# Understanding Probabilistic Graphical Models Intuitively

Neural Networks and Deep Learning are a rage in today’s world but not many of us are aware of the power of Probabilistic Graphical models which are virtually everywhere. Before I explain what Probabilistic Graphical Models(PGMs) are, let’s first have a look at some of their applications.

Google is based on a very simple Graph algorithm called page rank. It works somewhat like message passing algorithm.

• Netflix, Amazon, facebook all use Probabilistic Graphical Models to recommend what is best for you. Check out the Netflix algorithm below. It uses Latent factor models and non-negative matrix factorization (NNMF).
• PGMs can also apparently infer whether one is a Modi Supporter or Kejriwal Supporter. The lastest example about application of PGMs was seen during America Opinion Poll predictions. Heard the name “Nate Silver” orFiveThirtyEight”. FiveThirtyEight is a company that makes predictions about American Presidential Polls using Probabilty Graphical Models. The opinion polls, news articles, prior knowledge, candidate history, etc. are taken as input. Not only was it used to predict the winning chance percentages but also the constituency specific predictions that differentiated the constituencies between ‘Strongholds’ and ‘Swing States’.

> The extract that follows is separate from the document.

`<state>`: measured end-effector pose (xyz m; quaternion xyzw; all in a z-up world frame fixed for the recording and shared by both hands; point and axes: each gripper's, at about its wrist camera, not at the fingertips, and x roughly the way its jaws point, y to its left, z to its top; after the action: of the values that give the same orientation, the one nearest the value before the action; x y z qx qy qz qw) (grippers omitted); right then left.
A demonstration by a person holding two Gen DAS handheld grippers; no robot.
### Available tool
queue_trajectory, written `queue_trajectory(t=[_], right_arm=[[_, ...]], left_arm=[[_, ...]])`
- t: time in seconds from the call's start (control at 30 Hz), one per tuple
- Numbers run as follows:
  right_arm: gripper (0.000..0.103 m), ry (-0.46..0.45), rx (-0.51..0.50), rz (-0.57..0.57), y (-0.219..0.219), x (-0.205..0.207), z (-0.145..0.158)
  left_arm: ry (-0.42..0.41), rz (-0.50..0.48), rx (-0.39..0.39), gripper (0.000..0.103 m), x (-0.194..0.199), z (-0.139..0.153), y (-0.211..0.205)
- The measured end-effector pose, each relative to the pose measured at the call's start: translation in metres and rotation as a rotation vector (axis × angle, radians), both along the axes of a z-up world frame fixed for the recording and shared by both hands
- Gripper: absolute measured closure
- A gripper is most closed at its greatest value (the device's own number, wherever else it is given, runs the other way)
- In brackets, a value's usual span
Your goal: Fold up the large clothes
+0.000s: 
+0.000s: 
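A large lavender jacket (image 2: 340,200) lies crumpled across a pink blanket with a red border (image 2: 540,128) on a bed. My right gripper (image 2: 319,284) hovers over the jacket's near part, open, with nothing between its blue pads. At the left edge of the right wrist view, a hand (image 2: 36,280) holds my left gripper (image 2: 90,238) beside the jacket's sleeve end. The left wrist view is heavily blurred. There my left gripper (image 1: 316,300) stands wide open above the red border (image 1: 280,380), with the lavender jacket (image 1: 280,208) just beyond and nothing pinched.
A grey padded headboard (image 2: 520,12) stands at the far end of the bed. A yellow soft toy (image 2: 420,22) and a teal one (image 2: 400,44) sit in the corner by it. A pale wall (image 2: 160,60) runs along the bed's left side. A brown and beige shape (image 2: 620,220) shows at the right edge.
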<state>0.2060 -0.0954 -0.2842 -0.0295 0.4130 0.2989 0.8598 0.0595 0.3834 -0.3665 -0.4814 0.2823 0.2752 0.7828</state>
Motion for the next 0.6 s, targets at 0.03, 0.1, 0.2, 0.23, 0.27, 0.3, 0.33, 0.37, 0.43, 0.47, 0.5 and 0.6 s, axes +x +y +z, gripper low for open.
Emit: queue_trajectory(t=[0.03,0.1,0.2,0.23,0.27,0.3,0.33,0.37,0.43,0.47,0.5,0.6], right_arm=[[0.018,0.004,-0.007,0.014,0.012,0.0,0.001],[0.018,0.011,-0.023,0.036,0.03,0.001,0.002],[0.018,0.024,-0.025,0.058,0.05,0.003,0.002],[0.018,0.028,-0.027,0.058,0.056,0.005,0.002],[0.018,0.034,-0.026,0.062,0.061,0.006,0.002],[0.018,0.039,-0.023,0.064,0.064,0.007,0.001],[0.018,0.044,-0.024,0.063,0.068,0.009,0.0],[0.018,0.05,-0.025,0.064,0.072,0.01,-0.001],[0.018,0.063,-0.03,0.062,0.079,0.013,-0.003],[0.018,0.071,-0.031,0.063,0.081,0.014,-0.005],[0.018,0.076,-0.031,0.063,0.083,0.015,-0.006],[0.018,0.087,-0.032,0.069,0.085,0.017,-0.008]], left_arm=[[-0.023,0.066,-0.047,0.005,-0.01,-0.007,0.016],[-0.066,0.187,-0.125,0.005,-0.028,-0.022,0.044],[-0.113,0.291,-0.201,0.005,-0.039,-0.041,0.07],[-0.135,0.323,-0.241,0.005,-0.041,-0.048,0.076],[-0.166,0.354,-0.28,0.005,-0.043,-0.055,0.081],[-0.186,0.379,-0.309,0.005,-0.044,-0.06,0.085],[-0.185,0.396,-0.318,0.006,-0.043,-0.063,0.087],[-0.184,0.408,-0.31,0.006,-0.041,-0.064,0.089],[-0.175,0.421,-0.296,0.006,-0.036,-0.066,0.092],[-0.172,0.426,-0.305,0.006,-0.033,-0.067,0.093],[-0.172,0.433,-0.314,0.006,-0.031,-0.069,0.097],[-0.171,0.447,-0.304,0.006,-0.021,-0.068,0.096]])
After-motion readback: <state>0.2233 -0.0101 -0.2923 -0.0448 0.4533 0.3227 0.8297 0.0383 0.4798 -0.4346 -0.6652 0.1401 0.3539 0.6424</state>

Relation between Neural Networks and Probabilistic Graphical Models

Neural Networks and PGMs both are capable of solving inference and learning problems but the major difference between them arises is to how they incorporate prior knowledge in the existing model, here is where the PGMs win. Apparently PGMs are better than neural networks in case you are in search of a girlfriend. To better understand the relationship between the two go through this funny Girlfriend Search”example by Bharath Hariharan (PhD, UC Berkley):

“You can constrain a PGM to do what the NN does, and you can torture an NN to get at some of the information a PGM would give you. How requires some explaining.
Let’s say I like a girl I know through N mutual acquaintances, and want to ask her out on a date. Being low on self-esteem, I want to ask some subset of our mutual friends to boost me to her. However, a referral from someone she mistrusts may have only a weak positive influence, while a referral from someone she dislikes might even have a negative impact.
Now suppose n of my friends have already had the same idea, and have tried doing this before (assume, for the purposes of this argument, that the young lady in question is unbearably desirable). So I have in my possession, a set of observations, which I can compactly represent as an n bit vector {1,0,1,0 ….} where 1 is a boost, 0 means no contact.
The computational problem I need to solve is to find the set of friends that I should ask to boost me, i.e. the best vector. Note that this need not be one of the n vectors already tried.
I could try solving this problem using a neural network: the input layer would have N nodes that obtain the appraisal input, the output layer would be the girl’s response (again binary), and I can throw in a hidden layer of M neurons that all have N connections back up to the input layer, and encode various quanta of me-friend-girl dynamics that when pooled together in M forward connections to the output layer, determine her interest in me.
When I train this neural network with the n vectors I have, I will learn weights between 0 and 1 on the NM input-mid-layer connections and the M mid-layer-output connections. Intuitively, combinations of inputs that predict the output well (say her 3 closest friends) will be repeatedly reinforced, and will become bigger across n observations. So will the weight corresponding to the mid-level neuron that is receiving inputs from specifically that clique. However, there will be no easy way of knowing which of the M mid-layer neurons contains the 3-closest-friends information. The NN will function as a Delphic oracle — you can ask it about the fate of individual vectors, but not for reasons explaining its prediction.
I could also treat this problem as one of Bayesian reasoning, where I potentially receive observations of approval from N nodes, which leads to the formation of an impression (a random variable), which causes date acceptance (an observable event). In this case, I get to see the likelihood probability p(approval from friend i|impression), from which I have to estimate the conditional posterior probability p(impression|vector of all approvals) using Bayes theorem.
Going from p(approval i|impression) to p(all approvals|impression) though, is hard. Usually, machine learners tend to assume conditional independence for all i approvals, i.e. p(all approvals|impression) = product of all p(approval i | impression). This is simple to compute, but gives up on the possibility of modeling non-trivial correlations between inputs. For example, if hearing good things from either A,B and C or from C and F, but not from A and C together impresses the girl (assume that the girl’s social life is extremely rich), such effects won’t show up in such ‘naive’ Bayesian predictions.
To summarize, in any situation where a number of causes could contribute to an observable effect, you can try to learn the structure of cause-effect using either a neural network or a Bayesian model. Thus, the key similarity between NNs and PGMs is that they can both be used to learn network functions.”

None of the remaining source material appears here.